The findings of the study were disclosed within an online workshop, titled Assessment of the impact of Covid-19 on MSMEs in Asia and Africa, on Thursday. The workshop was reinforced by Swiss Capacity Construction Facility (SCBF) and MicroSave Consulting (MSC), said a press release.

The study was conducted by MSC with support from the Bill and Melinda Gates Base, MetLifeFoundation, Swiss Capacity Setting up Facility, and Mastercard Foundation.

At the workshop, MetLife Foundation Financial Health Strategy Lead Evelyn Stark remarked that one of the biggest coping mechanisms observed through the pandemic is an increase in savings into extra formal products such as cell wallets and credit unions. 

Furthermore, there's been a reduction in the demand for credit rating from the masses, but an increase in the demand for credit rating from MSMEs as they look to restart their businesses.

Payal Dalal, senior vice president (social impact, international markets) in Mastercard Centre for Inclusive Development, said: “42% of MSMEs and small businesses are in direct threat of failure found in the next six months and regardless of an economy's level of expansion, size, geographical location, women have been disproportionately more susceptible to the economic consequences of this pandemic.”

Mike McCaffrey, East and Southern Africa regional manager of UNCDF, and Tag Napier, CEO of FSD Africa, were also among the panellists. The workshop was moderated by Graham AN Wright, group taking care of director of MSC.
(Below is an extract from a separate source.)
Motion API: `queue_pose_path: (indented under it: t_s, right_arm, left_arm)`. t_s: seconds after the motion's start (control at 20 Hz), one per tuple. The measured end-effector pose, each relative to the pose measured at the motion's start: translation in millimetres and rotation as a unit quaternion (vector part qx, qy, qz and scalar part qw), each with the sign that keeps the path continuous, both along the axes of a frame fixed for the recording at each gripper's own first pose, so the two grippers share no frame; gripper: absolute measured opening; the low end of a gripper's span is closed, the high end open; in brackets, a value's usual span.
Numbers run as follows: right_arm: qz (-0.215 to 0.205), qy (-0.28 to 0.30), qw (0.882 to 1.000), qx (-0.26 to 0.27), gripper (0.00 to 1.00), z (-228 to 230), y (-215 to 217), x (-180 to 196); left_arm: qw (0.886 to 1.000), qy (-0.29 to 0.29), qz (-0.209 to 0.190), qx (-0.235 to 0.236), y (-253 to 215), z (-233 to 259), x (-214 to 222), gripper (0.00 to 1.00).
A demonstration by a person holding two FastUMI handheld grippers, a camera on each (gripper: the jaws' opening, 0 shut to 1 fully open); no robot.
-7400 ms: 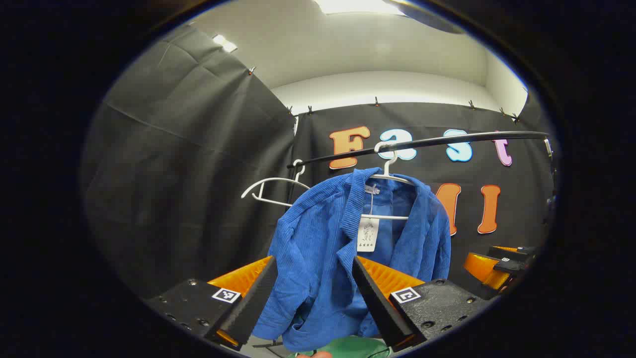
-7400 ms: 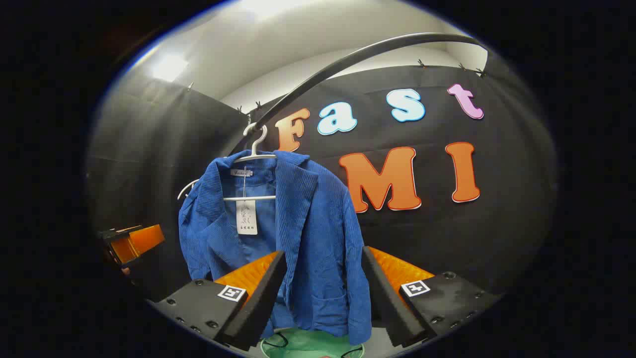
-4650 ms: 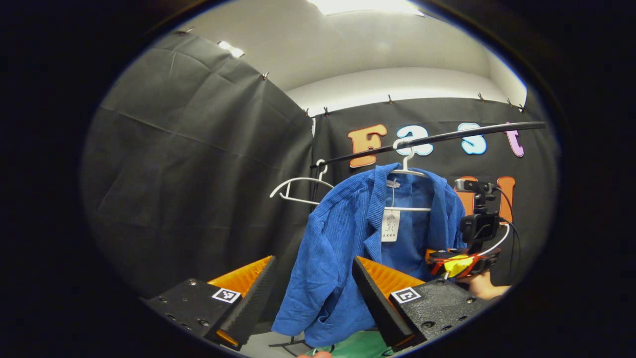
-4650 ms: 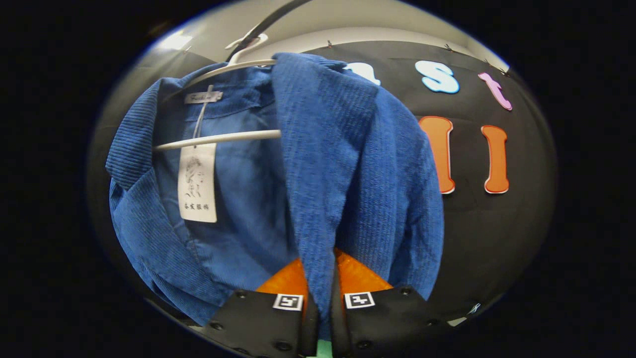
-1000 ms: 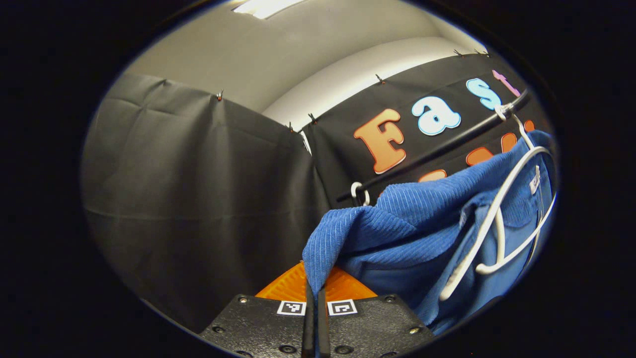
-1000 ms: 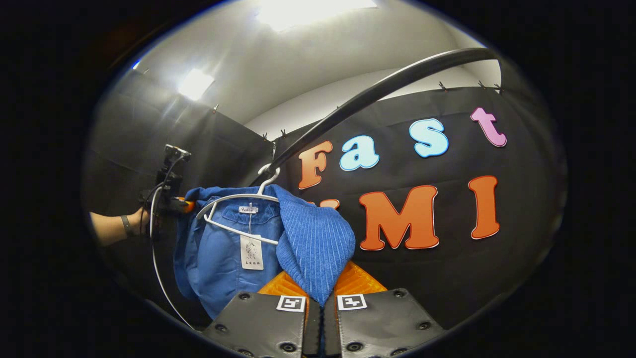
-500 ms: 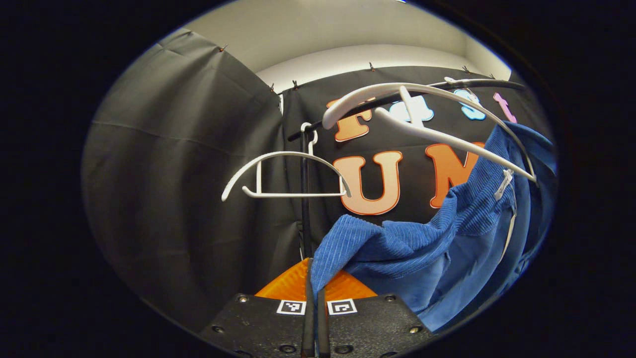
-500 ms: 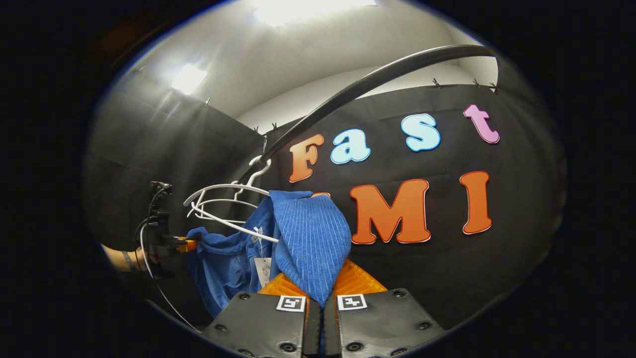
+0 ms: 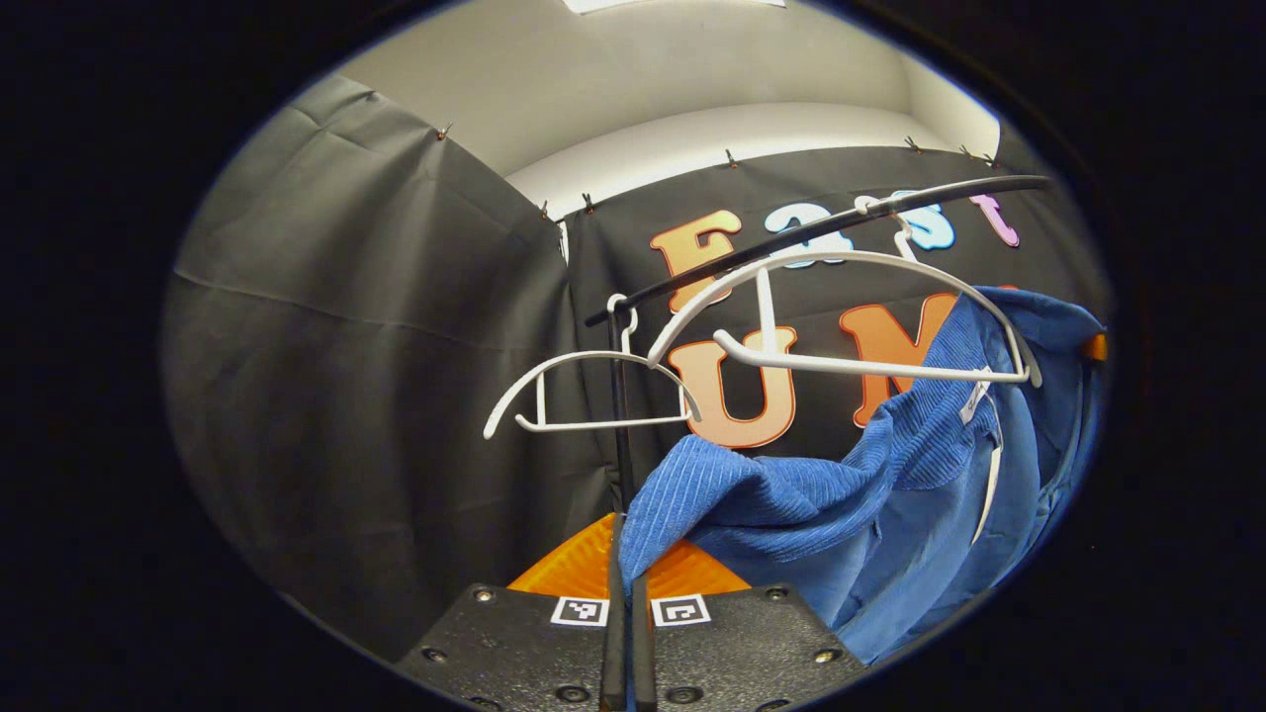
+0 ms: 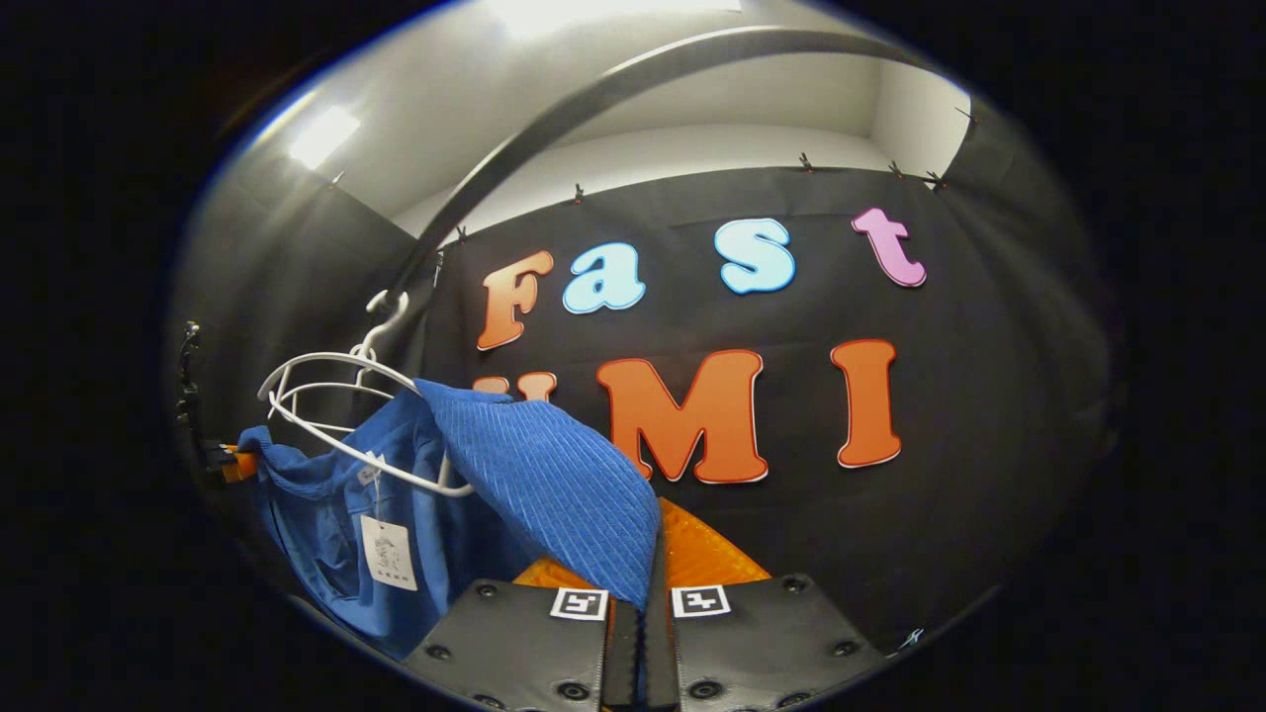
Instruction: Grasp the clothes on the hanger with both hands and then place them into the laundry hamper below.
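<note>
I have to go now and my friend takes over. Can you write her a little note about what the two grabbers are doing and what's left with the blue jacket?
Left hand-held gripper: shut on a fold of the blue jacket.
Right hand-held gripper: shut on another part of the same jacket.
The jacket hangs slack between the two, below the white hanger, which sits bare on the black rail. A second white hanger hangs beside it.
Done: both grips made, jacket off the hanger's shoulders as far as these views show.
Left: lower the jacket into the laundry hamper and open both hand-held grippers.
</note>
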State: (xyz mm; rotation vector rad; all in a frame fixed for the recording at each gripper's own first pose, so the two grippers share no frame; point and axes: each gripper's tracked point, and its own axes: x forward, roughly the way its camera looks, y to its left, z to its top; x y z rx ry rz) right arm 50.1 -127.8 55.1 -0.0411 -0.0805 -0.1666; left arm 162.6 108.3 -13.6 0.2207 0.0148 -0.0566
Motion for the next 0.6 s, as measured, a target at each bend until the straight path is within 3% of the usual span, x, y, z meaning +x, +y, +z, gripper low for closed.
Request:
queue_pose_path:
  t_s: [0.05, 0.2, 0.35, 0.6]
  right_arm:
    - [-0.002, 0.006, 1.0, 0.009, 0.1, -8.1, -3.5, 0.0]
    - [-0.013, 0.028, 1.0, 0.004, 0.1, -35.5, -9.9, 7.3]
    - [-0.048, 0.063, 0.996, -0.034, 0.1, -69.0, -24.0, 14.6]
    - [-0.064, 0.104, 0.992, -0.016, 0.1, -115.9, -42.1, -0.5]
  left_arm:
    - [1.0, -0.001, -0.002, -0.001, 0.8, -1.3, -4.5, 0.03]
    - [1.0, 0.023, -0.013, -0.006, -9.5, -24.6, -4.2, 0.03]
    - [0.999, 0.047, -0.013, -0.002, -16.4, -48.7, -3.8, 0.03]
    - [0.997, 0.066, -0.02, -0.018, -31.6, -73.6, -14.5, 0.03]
The MSME sector in Africa and Asia will desire a three-pronged method of kick start the street to recovery. The support will need to result from governments, regulators, and personal service providers together with personal sector players, said the news release.

Reports from Kenya indicate MSMEs were showing signals of recovery once the markets reopened. Measures taken in Kenya that could show just how for Bangladesh include the reduced amount of SME Turnover Tax from 3% to 1%, a rise in the cap for all those liable to shell out the levy from $50,000 to $500,000 and exemptions for small-scale businesses with twelve-monthly sales significantly less than $5,000, based on the panellists.

“The Covid-19 pandemic is a huge test on financial inclusion and there can be an urgent need from donors, private sectors and governments to essentially give attention to supporting the low- and moderate-income populations and MSMEs on the journey back to recovery in order to avoid the risk of these falling back to the vicious cycle of poverty and indebtedness,” they added in the news release.